Comment choisir un modèle — et pourquoi ce n'est pas la première décision
La bonne direction
Si même le modèle puissant échoue, vous avez découvert à peu de frais que le problème n'est pas le choix du modèle mais la définition de la tâche, les données ou le prompt. S'il réussit, vous avez une base de qualité, et maintenant vous pouvez descendre et trouver le point où la qualité tombe sous votre barre.
Quatre axes
Qualité sur votre tâche — pas dans les tableaux publics qui testent d'autres tâches.
Coût par opération — déterminé principalement par le texte entrant, pas sortant.
Vitesse — critique dans une interface en direct, presque sans importance dans le traitement en arrière-plan.

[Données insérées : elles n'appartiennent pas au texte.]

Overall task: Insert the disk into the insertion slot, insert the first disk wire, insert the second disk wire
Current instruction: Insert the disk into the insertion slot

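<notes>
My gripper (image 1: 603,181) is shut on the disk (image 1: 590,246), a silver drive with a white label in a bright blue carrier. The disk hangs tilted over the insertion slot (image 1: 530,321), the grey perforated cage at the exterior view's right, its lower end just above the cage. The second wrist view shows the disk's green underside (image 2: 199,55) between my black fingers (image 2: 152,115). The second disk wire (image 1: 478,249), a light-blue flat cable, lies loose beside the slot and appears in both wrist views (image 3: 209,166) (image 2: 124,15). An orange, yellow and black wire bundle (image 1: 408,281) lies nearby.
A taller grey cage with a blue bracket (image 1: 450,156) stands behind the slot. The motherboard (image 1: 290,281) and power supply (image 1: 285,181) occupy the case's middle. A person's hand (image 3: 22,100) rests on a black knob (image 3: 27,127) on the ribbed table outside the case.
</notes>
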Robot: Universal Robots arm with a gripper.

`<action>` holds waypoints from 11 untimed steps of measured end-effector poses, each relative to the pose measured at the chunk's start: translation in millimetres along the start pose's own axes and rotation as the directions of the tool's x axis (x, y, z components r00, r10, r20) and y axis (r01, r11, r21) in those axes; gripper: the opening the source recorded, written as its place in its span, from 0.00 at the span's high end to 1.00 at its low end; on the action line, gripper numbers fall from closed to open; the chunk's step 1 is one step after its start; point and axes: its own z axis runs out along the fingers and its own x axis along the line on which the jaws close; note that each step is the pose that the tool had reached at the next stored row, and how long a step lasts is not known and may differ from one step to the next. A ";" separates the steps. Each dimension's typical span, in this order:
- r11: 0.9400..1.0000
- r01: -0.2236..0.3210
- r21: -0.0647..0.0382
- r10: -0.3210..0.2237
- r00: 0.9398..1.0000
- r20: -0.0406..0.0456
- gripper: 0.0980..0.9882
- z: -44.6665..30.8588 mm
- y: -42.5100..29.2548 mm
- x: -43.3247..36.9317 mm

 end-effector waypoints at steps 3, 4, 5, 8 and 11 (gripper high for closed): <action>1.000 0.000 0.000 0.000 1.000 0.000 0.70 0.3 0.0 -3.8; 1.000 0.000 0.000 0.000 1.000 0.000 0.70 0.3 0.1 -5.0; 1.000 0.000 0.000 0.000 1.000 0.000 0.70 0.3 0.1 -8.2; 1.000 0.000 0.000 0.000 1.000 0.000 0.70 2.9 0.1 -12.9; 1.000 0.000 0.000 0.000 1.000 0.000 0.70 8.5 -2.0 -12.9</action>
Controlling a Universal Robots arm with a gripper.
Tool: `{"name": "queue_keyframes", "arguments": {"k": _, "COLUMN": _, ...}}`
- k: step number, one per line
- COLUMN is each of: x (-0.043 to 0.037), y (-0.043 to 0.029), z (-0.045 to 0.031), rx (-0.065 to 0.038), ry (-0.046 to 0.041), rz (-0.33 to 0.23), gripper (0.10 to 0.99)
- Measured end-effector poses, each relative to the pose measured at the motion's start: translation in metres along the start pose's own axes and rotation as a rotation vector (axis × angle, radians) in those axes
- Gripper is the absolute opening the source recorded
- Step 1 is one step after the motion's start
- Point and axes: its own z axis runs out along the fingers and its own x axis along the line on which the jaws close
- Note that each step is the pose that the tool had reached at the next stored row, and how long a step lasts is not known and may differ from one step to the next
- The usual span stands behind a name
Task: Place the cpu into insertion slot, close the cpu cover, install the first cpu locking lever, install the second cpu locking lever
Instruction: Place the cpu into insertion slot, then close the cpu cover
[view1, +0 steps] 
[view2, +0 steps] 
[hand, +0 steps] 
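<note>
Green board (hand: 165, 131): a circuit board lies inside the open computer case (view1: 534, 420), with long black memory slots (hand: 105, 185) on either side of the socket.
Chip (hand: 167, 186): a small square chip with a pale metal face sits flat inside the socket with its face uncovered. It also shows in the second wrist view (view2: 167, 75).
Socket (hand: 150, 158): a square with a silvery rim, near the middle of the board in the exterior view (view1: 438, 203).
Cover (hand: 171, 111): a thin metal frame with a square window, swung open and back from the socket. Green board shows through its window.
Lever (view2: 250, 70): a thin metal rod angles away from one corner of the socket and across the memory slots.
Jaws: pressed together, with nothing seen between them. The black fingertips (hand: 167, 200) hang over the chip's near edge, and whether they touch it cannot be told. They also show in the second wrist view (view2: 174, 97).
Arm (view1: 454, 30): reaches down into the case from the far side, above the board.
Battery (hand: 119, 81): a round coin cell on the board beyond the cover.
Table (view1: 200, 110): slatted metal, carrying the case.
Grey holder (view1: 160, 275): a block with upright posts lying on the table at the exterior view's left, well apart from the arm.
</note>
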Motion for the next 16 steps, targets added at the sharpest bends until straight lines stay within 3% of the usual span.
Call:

Où les données s'exécutent — une question de réglementation et de risque, pas de qualité.
Quand s'entraîner
Presque jamais, et pas au début. L'amélioration du prompt, de bons exemples et la connexion à la bonne source d'informations résolvent la plupart des lacunes. L'affinage fin vaut la peine quand vous avez des milliers d'exemples de qualité et que l'objectif est de réduire le coût ou le temps de réponse.
Pour aller plus loin
Enveloppez l'appel au modèle dans une couche que vous contrôlez, afin que changer de prestataire soit une modification de configuration. Et tenez un journal par appel — modèle, version du prompt, quantités de texte et temps — sinon des questions comme « quand la qualité a-t-elle chuté » deviennent sans réponse.